If a line in the listing below contains "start", return that line.

========

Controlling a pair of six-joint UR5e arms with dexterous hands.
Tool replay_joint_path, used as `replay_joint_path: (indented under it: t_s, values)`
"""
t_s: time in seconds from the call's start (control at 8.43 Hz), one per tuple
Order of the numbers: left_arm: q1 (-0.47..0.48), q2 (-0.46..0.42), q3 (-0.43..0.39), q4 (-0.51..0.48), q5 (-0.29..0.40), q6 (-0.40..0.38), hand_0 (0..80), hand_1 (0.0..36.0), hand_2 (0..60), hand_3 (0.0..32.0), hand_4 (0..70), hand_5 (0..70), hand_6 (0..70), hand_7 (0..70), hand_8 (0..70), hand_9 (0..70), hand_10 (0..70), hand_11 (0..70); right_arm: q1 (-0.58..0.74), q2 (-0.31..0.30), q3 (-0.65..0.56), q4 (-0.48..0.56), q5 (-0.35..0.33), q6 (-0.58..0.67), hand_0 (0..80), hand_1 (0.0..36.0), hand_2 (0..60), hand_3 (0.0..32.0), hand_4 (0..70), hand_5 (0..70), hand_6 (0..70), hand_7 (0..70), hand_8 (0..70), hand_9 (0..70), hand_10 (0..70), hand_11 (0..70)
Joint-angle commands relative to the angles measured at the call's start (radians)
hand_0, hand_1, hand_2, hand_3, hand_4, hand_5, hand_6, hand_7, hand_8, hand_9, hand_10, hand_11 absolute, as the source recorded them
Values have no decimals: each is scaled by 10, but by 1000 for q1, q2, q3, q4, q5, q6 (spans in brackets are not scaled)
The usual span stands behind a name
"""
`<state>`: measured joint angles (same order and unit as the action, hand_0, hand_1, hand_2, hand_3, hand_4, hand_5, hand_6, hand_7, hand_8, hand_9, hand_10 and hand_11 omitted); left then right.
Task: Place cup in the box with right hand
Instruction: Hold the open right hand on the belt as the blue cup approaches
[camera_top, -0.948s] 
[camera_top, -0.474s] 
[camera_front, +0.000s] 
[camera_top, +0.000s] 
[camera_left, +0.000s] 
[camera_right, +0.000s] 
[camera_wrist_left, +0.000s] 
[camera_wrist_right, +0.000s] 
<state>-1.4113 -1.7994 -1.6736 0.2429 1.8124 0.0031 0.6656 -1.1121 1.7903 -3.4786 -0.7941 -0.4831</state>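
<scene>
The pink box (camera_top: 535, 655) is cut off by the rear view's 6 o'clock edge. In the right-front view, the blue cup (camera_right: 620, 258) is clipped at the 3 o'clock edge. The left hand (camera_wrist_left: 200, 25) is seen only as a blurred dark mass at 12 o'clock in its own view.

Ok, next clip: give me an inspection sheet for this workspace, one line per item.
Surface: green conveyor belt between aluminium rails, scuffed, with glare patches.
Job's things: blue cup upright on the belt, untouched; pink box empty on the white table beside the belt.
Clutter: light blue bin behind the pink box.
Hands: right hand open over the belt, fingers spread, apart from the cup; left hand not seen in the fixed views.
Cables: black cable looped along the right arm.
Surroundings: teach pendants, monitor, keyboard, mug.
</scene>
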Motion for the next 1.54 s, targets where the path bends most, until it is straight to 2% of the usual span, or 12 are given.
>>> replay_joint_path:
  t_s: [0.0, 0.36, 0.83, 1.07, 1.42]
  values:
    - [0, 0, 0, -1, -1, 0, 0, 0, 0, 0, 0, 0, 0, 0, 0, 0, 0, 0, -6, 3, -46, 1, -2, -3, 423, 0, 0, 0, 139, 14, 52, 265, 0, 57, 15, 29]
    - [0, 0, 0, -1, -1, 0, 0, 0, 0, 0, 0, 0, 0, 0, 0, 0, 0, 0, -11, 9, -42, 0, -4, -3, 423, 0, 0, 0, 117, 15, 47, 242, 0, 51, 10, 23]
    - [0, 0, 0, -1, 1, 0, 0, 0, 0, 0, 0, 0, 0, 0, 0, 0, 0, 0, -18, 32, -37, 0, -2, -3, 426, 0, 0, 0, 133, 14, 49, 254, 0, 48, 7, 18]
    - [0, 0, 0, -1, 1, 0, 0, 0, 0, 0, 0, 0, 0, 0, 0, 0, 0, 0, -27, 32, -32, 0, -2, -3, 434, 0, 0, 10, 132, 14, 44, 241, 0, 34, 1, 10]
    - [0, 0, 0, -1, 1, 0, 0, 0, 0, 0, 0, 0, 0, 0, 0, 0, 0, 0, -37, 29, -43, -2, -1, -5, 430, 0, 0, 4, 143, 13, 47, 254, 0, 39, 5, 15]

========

■ Task output
t_s: time in seconds from the call's start (control at 8.43 Hz), one per tuple
Joint-angle commands relative to the angles measured at the call's start (radians)

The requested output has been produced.